→ **WHAT YOU WILL DO**: The required result is each line of the entries below containing the string "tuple".

Data items

━━━━━━━━━━━━━━━━━━━━━━━━━━━━━━

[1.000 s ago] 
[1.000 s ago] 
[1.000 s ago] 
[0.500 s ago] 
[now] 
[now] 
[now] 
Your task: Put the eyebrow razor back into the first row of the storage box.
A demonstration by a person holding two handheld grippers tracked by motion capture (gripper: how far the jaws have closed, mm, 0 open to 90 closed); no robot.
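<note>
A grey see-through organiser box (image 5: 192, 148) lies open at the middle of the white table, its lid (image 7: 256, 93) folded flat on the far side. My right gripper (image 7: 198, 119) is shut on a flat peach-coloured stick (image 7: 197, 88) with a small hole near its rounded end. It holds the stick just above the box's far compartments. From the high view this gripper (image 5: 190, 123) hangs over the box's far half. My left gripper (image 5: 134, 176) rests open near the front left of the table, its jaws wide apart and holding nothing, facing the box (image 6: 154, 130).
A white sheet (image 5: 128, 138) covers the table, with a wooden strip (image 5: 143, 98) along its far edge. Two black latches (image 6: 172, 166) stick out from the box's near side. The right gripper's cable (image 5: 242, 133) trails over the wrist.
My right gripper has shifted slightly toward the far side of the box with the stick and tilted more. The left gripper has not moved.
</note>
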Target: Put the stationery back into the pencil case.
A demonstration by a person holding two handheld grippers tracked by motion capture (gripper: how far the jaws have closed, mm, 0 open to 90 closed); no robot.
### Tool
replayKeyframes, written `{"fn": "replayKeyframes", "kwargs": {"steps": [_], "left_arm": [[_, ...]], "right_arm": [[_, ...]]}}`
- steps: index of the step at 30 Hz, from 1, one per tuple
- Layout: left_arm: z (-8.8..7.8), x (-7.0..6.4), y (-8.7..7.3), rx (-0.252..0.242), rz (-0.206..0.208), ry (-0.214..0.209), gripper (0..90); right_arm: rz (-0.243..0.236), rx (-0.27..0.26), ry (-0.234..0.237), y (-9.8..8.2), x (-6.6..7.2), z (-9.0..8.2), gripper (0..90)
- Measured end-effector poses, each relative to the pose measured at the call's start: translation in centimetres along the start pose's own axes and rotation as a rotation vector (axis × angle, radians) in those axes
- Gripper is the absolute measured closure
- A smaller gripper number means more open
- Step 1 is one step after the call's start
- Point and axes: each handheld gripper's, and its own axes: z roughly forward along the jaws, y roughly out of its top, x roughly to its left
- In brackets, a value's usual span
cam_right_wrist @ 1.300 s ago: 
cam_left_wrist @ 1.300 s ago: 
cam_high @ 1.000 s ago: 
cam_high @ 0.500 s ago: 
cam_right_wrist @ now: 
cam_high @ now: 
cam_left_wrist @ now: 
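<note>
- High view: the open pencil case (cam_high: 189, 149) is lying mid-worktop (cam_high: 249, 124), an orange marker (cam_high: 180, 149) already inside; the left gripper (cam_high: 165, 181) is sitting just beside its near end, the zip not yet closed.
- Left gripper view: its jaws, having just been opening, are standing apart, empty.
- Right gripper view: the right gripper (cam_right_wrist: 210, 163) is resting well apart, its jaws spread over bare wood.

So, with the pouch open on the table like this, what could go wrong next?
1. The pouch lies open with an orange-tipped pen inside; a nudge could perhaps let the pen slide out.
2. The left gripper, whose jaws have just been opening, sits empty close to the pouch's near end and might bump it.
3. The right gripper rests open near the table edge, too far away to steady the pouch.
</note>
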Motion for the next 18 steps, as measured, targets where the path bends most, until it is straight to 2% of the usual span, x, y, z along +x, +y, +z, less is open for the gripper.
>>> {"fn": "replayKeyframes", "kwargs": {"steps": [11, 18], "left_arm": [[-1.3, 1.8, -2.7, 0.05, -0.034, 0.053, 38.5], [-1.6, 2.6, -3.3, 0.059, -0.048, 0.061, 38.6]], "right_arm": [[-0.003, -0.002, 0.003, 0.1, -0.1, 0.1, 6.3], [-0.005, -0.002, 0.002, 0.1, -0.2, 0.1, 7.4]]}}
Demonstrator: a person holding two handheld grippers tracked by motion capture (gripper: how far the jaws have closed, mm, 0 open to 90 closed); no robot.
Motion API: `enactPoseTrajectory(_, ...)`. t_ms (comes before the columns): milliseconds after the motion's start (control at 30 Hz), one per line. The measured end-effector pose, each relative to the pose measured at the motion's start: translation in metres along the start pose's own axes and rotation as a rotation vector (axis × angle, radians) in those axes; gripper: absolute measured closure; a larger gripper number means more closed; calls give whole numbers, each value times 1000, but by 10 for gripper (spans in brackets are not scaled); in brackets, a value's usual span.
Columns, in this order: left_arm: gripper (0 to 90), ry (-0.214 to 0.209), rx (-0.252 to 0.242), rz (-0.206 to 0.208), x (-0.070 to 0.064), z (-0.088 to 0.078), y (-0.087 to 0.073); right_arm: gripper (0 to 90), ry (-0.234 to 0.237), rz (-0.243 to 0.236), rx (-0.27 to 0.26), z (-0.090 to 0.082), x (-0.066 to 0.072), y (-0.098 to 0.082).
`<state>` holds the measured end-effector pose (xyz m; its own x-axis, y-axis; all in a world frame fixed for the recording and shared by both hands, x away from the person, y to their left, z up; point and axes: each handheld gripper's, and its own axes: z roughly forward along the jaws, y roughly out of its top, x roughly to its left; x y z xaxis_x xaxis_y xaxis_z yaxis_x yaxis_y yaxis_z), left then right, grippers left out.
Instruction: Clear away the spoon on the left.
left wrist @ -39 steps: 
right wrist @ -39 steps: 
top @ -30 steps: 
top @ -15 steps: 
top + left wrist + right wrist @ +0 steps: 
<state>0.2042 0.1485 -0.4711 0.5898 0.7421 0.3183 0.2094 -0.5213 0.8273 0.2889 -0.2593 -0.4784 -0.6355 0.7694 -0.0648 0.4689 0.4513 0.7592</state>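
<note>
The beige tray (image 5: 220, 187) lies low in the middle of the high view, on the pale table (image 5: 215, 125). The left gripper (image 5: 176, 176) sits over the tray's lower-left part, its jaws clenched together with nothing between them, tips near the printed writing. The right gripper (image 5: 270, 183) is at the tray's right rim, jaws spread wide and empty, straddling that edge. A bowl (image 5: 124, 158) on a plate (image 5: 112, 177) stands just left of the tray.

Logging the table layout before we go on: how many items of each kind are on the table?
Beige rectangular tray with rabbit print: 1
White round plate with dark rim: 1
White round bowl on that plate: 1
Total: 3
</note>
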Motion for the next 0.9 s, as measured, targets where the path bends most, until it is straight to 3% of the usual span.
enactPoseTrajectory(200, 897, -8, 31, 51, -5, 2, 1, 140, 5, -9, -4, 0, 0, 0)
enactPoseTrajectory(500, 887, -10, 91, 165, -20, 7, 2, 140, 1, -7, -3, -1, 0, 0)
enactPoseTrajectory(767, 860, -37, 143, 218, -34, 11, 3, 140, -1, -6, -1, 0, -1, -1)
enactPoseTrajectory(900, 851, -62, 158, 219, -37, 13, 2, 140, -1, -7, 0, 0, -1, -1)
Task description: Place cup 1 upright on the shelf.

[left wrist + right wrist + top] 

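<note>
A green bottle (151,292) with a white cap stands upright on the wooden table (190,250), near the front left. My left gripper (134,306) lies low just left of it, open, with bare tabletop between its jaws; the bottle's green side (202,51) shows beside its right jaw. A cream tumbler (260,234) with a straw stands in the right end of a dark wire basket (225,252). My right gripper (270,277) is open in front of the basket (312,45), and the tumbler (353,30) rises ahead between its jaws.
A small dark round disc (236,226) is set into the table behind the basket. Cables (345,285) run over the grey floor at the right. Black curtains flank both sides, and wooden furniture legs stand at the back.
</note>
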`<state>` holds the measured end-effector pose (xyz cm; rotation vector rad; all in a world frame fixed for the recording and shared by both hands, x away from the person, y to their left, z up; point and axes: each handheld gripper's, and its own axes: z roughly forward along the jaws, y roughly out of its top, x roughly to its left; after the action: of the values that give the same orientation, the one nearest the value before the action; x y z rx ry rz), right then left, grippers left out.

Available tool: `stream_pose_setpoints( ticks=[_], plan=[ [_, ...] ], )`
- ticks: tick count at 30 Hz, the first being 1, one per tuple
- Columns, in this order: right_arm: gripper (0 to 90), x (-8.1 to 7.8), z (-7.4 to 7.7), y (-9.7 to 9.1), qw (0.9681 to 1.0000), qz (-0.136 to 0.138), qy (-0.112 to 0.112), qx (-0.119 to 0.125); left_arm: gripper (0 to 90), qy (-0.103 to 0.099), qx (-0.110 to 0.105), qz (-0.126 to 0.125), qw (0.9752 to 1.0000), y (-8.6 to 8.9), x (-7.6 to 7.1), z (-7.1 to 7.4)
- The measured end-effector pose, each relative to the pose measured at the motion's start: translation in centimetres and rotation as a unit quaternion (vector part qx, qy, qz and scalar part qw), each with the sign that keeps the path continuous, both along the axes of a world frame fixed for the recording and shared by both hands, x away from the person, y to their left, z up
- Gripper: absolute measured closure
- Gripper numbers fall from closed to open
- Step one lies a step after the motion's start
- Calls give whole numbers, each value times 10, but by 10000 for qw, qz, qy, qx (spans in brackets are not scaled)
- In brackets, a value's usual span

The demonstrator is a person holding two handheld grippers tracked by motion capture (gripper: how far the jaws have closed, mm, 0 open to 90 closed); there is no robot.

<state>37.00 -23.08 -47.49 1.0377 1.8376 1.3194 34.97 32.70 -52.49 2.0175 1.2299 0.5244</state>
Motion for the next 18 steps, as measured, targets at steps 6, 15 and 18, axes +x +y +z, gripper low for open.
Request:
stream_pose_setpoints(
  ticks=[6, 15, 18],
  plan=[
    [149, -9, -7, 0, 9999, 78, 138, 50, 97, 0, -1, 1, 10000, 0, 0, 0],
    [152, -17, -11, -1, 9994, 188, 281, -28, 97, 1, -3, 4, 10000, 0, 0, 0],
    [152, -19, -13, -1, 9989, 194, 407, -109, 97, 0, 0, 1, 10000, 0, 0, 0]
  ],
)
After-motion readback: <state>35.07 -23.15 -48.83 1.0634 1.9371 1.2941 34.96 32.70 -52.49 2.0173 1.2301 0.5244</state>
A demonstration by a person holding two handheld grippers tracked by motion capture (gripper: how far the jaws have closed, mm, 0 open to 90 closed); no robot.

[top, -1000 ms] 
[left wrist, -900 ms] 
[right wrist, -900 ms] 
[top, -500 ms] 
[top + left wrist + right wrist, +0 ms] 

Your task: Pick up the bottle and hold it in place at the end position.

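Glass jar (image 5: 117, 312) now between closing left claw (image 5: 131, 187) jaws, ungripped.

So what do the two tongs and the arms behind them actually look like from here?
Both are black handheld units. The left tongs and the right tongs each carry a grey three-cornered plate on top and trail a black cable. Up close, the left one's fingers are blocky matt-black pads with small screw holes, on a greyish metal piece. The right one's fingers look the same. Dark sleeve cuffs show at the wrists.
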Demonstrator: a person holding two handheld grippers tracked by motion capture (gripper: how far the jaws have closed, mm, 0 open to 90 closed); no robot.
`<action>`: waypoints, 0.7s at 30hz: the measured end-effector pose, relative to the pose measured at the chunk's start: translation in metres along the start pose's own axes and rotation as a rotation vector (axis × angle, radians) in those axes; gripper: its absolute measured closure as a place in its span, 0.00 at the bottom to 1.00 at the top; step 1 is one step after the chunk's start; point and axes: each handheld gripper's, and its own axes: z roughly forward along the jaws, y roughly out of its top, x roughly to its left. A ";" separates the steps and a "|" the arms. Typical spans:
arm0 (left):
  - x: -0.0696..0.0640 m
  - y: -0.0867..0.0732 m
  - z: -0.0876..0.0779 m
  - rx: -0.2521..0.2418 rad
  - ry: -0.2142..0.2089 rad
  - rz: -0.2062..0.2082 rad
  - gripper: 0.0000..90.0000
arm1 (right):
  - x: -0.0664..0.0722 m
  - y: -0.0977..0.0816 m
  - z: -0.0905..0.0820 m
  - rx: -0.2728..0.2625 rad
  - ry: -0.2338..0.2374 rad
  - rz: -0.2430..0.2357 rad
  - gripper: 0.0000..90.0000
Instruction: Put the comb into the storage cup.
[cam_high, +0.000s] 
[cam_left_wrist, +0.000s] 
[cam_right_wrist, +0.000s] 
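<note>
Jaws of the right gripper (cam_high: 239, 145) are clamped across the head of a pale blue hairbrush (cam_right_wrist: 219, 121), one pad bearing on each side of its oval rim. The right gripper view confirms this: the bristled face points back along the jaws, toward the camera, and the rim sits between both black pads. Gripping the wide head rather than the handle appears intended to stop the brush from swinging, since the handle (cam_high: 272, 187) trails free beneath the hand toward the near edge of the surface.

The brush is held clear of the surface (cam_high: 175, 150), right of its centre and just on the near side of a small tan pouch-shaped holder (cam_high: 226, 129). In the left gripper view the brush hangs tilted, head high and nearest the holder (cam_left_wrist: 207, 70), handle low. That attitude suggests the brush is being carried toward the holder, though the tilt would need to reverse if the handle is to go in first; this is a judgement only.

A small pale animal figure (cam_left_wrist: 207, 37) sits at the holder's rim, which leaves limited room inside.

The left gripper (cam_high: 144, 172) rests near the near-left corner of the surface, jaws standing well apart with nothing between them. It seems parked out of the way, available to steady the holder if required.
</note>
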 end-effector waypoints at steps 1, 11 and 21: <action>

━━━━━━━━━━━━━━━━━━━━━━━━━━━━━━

→ **RESPONSE**:
- steps: index of the step at 30 Hz, from 1, one per tuple
- ticks: tick count at 30 Hz, the first being 1, one per tuple

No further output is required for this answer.